Thank you Taryn and Teagan for visiting Lucia and me today.  Your messages, kind heart, generous giving to PKS Kids and special gift have been -just that-so special.   I look forward to having our girls being friends and becoming better friends with you too!   Thank you Linda, Sara and Susie for a fun lunch today.  Thank you Aunt Dawn for Lucia's first Uggs!  Thank you Laura and Kim for celebrating Lucia's six month birthday-you two have been by our sides since day one and I love you!  And thank you all and www.PKSKIDS.com families,  for helping make the past six months the best of our lives- especially YOU, our baby LU! We LOVE YOU!
special gift from Taryn Wilson for Lucia :) 

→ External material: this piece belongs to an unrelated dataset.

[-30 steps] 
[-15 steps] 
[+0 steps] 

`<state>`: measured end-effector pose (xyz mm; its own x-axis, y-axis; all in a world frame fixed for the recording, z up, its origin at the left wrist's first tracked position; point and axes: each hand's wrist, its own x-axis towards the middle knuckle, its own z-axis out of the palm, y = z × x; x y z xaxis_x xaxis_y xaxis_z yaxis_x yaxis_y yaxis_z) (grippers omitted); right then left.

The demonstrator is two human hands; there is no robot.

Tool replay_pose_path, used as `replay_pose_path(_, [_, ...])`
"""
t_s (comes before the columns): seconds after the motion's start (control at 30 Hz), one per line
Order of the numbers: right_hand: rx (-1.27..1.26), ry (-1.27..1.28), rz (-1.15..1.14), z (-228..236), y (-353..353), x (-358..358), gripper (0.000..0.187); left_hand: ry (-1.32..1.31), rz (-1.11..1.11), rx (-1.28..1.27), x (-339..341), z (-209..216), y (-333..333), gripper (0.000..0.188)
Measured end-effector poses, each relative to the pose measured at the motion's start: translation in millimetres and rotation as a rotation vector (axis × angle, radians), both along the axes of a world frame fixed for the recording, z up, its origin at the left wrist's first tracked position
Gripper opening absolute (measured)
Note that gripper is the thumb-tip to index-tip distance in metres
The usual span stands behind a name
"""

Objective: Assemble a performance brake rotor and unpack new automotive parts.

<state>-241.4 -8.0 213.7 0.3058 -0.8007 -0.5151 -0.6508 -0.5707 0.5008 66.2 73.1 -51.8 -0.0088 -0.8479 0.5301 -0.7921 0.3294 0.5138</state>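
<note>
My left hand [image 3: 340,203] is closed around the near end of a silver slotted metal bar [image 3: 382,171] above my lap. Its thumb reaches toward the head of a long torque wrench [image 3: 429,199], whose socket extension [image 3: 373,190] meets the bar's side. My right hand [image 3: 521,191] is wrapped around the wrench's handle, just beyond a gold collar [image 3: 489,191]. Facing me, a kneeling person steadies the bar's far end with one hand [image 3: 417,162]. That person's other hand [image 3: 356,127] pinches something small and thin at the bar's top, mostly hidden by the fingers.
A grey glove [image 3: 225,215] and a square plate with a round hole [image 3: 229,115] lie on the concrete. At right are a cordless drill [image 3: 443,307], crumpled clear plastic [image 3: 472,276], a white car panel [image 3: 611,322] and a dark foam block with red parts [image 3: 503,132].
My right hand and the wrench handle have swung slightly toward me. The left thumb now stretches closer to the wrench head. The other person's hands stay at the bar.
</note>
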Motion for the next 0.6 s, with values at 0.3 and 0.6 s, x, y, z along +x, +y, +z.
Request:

Lucia's first snow in her new pink pom pom hat! ps-the pom poms are not bigger than her head..funny angle :) 

4 comments:

Anonymous said...

We loved spending time with you girls yesterday! Lucia is absolutely perfect - beautiful inside and out, like her mommy:) Congratulations on making it to the 6 month genetics appointment. That's a major milestone to reach and reflect on all that you've been through in such a short time. Looking forward to another visit again soon. I like your idea of wine next time... Love, Taryn

Laura said...

Your comment "One thing we have learned in the last six months is there may be a lot of information and studies and great doctors, but no one truly knows what the future holds" is so true!! In these six months Lucia has learned new things (such as rolling from side to side, smiling at her mommy, fireman are nice, Frieda and Blue bark really loud) and brightened my life beyond words. Seeing you today with the doctors was a moment that I will always cherish. YOU ARE SUCH AN AMAZING MOM!!! I love you!!

courtney said...

Beautiful post! Thank you dawkins for letting us in on your journey........i have already learned so much.....love u guys! Xoxo courtney

Samantha & Giacomo K. said...

Five months ago, Giacomo was only a few hours old...Two weeks later I read your blog for the first time, since that moment I learned how to smile while going through this journey.
I can't wait to meet you Juliet, your light can shine as far as Italy, your Light...your Lu is the prettiest and sweetest girl I'd long to hug!!!